Ma quello che stupisce di Dybala è la capacità di mettere un compagno in condizione di far male: nel computo degli assist e dei passaggi chiave, Dybala stacca Tévez con 3,09 occasioni create a partita, contro 2,12. Nell’attuale Juventus solo Pereyra, il trequartista designato, fa meglio di lui (3,81). E in una statistica aggiornata al primo novembre, “La Joya” aveva giocato una media di 2,13 passaggi per il tiro di un compagno dall’interno dell’area di rigore. Tanto per dare un riferimento solido, l’assistman per antonomasia, Mesut Özil, non è così lontano: ne ha giocati in media 2,75.
Dev’essere chiaro che Dybala è ancora una punta, e tale resterà per tutta la sua carriera. Del trequartista non ha il mindset: gli inserimenti senza palla, la pressione alta per la riconquista del possesso, i ripiegamenti difensivi. Lo stesso Allegri, come la maggior parte degli allenatori in Italia, ha preferito utilizzare nel ruolo un uomo di gamba, un interno di centrocampo riconvertito come Vidal o Pereyra, piuttosto che un uomo di talento. Considerata una squadra di calcio come un’azienda, Dybala è una punta che sta arricchendo il proprio know-how per le esigenze odierne della propria squadra; per differenziarsi dalle altre prime punte della Juventus ed emergere nella competizione interna.

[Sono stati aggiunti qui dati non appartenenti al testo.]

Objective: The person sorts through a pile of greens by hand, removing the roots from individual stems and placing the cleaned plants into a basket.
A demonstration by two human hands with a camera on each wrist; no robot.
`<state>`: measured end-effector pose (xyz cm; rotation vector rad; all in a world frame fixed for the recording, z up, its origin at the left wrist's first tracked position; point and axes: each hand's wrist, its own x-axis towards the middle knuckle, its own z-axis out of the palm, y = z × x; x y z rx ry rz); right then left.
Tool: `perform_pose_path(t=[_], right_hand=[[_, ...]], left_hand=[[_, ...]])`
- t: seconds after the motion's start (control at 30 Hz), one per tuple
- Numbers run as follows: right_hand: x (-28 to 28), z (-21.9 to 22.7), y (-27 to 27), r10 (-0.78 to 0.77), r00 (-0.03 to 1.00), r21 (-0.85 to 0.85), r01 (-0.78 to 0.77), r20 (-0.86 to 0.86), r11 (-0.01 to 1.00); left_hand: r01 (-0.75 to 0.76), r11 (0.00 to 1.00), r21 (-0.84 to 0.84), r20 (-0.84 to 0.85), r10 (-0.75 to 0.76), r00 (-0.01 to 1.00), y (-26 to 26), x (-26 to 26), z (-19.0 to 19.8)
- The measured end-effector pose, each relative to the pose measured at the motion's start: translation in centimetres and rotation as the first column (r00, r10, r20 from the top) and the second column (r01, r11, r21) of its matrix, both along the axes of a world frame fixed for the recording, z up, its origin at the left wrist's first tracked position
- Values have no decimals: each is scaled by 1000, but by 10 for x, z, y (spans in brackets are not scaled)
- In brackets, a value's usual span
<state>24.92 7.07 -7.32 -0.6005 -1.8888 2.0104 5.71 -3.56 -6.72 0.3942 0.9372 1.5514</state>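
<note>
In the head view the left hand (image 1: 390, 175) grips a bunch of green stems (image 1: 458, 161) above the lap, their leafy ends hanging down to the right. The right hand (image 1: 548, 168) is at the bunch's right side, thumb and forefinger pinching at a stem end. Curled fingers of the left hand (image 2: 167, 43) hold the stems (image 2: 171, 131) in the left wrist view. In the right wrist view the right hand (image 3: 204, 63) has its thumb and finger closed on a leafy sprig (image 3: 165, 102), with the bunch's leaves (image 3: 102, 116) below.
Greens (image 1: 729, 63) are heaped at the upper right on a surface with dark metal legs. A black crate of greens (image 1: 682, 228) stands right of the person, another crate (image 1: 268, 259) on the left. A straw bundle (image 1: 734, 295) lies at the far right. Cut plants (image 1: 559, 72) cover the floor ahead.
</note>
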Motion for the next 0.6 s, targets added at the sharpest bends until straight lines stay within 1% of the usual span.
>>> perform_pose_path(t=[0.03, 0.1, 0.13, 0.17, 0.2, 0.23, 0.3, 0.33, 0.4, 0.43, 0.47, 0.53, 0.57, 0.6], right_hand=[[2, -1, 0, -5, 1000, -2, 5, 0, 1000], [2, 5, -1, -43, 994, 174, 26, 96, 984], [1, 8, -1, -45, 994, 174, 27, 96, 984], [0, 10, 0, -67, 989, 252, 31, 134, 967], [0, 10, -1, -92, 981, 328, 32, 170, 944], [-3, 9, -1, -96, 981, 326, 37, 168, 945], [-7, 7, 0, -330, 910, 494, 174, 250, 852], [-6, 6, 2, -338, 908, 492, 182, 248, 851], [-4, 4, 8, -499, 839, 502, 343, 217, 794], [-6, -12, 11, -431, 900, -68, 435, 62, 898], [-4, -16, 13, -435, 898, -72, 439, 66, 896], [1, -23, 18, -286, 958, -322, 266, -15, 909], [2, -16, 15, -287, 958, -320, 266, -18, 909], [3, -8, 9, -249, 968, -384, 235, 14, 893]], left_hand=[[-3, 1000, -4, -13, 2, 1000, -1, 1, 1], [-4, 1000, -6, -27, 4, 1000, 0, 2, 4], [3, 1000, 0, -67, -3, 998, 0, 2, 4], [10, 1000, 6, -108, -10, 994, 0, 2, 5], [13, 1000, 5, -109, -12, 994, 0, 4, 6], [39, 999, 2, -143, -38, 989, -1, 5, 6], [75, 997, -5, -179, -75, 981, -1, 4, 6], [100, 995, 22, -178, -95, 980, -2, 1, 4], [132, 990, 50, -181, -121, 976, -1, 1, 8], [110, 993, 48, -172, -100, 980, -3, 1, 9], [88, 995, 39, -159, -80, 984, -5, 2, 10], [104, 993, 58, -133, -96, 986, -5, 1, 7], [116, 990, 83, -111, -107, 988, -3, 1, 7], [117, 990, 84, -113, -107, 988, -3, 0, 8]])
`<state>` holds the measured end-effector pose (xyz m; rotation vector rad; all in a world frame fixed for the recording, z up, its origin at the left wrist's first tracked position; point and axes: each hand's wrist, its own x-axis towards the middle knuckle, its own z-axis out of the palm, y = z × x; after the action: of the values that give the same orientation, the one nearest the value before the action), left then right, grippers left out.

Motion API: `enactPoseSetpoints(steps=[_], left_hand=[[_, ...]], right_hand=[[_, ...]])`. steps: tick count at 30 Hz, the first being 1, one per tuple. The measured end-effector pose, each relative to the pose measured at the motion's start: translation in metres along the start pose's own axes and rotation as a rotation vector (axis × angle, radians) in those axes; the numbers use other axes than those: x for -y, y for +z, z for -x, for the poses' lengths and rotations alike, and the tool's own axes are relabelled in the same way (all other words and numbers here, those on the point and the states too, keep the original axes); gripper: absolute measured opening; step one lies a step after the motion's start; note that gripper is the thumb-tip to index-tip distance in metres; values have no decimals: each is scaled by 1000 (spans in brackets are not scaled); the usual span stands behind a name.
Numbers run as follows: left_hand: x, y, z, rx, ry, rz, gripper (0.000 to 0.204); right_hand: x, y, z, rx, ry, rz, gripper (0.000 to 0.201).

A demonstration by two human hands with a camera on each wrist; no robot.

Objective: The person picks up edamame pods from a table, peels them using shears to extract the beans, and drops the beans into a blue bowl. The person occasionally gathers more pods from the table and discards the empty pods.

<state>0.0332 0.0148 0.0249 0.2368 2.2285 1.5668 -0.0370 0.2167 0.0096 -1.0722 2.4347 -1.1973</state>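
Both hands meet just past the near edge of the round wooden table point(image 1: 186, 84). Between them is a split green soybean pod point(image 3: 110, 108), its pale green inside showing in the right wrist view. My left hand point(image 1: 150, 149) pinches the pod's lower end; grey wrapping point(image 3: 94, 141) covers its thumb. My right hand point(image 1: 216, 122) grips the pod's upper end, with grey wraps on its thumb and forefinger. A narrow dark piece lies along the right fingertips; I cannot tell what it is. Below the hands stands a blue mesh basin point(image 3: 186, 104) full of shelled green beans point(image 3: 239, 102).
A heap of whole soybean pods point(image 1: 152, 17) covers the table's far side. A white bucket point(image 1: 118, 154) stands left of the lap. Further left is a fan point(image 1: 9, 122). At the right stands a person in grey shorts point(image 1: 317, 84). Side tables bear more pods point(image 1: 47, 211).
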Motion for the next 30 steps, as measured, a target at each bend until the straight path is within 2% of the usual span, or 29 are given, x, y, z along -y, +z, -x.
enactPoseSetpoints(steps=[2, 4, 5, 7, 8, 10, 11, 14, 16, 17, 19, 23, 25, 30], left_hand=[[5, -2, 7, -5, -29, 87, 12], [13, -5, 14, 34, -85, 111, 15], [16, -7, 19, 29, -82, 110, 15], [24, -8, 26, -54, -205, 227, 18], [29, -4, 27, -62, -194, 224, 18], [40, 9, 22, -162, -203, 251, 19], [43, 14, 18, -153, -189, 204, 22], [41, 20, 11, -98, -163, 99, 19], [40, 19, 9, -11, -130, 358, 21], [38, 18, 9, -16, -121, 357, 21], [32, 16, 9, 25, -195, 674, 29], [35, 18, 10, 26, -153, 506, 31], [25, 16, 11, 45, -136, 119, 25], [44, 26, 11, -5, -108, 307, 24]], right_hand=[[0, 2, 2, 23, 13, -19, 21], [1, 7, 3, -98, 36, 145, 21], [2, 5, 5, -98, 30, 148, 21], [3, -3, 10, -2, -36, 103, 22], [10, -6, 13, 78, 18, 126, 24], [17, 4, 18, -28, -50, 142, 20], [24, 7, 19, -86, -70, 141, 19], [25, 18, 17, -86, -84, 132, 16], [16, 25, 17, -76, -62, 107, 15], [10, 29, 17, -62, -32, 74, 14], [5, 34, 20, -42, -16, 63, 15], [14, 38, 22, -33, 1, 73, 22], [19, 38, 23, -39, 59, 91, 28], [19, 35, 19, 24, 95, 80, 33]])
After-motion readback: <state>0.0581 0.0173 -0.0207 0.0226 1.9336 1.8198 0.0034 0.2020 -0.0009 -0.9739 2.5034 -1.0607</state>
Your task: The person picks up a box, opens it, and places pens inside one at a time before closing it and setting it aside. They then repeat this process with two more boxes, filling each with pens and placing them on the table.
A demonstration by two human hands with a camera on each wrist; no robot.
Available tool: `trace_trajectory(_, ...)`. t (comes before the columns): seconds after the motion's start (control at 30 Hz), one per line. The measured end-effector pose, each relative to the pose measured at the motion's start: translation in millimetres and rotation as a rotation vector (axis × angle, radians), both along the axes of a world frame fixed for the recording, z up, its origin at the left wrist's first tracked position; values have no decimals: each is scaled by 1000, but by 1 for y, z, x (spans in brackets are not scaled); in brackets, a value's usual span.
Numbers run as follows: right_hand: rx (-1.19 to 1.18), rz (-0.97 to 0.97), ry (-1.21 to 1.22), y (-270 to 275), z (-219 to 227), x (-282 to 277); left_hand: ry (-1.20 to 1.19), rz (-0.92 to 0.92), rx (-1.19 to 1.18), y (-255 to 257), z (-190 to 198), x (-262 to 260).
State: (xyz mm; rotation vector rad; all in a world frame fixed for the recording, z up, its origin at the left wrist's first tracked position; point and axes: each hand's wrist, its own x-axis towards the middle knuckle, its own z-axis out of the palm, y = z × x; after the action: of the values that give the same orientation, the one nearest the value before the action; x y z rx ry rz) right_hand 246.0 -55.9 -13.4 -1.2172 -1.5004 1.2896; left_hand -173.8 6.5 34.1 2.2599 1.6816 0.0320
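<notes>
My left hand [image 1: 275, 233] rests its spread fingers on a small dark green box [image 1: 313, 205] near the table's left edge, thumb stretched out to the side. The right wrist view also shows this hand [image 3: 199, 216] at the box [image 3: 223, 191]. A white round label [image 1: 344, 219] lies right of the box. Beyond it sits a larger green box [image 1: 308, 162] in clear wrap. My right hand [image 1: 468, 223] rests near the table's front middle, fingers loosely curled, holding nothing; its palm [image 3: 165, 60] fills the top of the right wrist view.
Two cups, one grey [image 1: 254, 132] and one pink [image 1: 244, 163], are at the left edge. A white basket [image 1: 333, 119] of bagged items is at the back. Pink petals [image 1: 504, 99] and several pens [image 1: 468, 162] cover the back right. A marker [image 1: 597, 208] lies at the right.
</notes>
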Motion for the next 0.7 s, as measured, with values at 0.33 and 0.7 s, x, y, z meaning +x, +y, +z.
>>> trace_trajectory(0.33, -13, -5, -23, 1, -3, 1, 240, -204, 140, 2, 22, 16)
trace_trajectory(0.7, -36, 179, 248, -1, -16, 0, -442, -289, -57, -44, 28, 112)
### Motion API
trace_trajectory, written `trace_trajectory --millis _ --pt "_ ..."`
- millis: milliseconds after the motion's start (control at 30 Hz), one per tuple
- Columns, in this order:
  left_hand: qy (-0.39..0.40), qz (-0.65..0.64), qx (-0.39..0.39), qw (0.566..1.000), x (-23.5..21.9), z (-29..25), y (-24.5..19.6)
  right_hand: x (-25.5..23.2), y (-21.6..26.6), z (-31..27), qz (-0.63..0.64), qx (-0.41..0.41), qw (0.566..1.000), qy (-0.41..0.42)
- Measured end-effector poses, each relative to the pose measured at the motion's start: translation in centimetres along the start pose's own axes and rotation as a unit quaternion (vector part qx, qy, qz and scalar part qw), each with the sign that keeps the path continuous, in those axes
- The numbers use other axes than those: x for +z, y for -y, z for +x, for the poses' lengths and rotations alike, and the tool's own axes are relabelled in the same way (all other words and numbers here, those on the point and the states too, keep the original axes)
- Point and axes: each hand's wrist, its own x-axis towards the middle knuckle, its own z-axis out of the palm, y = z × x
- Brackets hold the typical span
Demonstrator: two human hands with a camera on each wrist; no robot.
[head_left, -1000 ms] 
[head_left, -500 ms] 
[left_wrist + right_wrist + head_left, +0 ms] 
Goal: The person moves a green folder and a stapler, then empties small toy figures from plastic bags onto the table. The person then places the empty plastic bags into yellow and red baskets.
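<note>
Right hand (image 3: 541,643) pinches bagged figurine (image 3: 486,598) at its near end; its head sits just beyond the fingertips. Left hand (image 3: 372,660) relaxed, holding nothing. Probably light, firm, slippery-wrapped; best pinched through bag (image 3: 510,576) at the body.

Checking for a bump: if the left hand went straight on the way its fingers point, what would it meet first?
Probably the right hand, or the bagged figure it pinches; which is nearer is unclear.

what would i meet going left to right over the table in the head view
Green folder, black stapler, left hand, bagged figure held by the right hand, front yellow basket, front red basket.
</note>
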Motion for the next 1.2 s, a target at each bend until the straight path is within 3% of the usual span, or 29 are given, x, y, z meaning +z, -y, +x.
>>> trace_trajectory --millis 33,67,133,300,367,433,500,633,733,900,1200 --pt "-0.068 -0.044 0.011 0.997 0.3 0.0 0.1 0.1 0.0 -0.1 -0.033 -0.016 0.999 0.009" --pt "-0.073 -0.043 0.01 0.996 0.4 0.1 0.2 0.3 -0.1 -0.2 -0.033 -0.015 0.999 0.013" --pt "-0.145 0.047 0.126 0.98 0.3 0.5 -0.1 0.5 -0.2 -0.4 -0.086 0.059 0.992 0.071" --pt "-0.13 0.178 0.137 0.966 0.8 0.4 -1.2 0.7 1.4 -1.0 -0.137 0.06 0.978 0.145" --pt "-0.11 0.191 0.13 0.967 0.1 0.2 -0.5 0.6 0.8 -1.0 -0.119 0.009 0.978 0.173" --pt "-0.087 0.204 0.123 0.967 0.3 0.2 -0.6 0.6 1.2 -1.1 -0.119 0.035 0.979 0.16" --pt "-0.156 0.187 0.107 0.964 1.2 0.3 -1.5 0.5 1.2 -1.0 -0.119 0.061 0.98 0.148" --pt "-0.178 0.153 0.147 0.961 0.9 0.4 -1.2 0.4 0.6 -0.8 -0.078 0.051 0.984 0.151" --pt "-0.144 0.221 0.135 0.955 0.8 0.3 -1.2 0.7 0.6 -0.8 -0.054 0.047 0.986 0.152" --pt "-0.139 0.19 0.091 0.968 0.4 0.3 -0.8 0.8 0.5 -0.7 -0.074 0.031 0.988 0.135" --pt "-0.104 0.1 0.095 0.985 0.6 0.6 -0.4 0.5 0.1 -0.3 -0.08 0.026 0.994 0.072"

Ed è certo che, su alcuni aspetti, il gioco di Dybala può ancora migliorare. Tévez, da vero leader, guidava i compagni attraverso l’esempio: l’ "Apache" partecipava efficacemente alla fase di non possesso, come testimoniato dal buon numero di tackle tentati e riusciti, e in questo Dybala è ancora intermittente. Inoltre deve ancora dimostrare di poter tenere una media realizzativa così alta (insostenibile con una precisione al tiro bassa, rispetto all’ "Apache") e il suo piede destro è persino troppo debole per questi livelli.
Forse è ingeneroso e poco realistico confrontarlo con una leggenda del calcio argentino, che ha avuto il tempo di costruire la sua carriera, ed è giusto che Dybala segua un suo percorso di crescita e arrivi a esprimere le sue qualità. Però i numeri attuali de “La Joya”, all’alba della sua prima avventura in un club di prima fascia, sono confortanti, soprattutto se misurati sull’età attuale: Tévez è arrivato alla Juventus a 29 anni; Dybala, il prossimo 15 novembre, ne compirà 22. Se aggiungesse fisicità e aggressività al suo modo di stare in campo, quella che il ventiduenne Tévez già aveva, Dybala potrebbe diventare presto il giocatore simbolo di questa Juventus. Che con Morata costituirebbe, in prospettiva, la coppia più interessante del panorama europeo.